§ **Task description**:
Starting at the line that contains "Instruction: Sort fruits", output each line exactly as written through the end of the listing below, but leave out the pictures.

§ **Provided data**:
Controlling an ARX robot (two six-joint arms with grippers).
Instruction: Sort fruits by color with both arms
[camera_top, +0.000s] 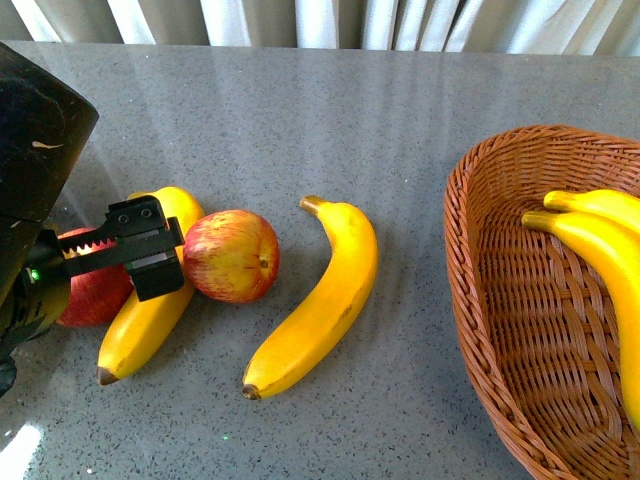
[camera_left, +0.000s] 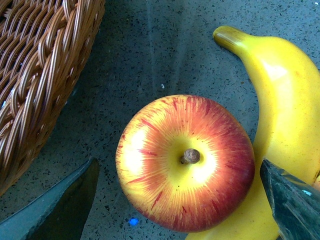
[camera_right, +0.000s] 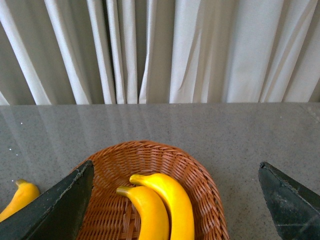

§ **Answer area**:
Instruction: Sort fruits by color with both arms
[camera_top, +0.000s] 
[camera_left, +0.000s] 
[camera_right, +0.000s] 

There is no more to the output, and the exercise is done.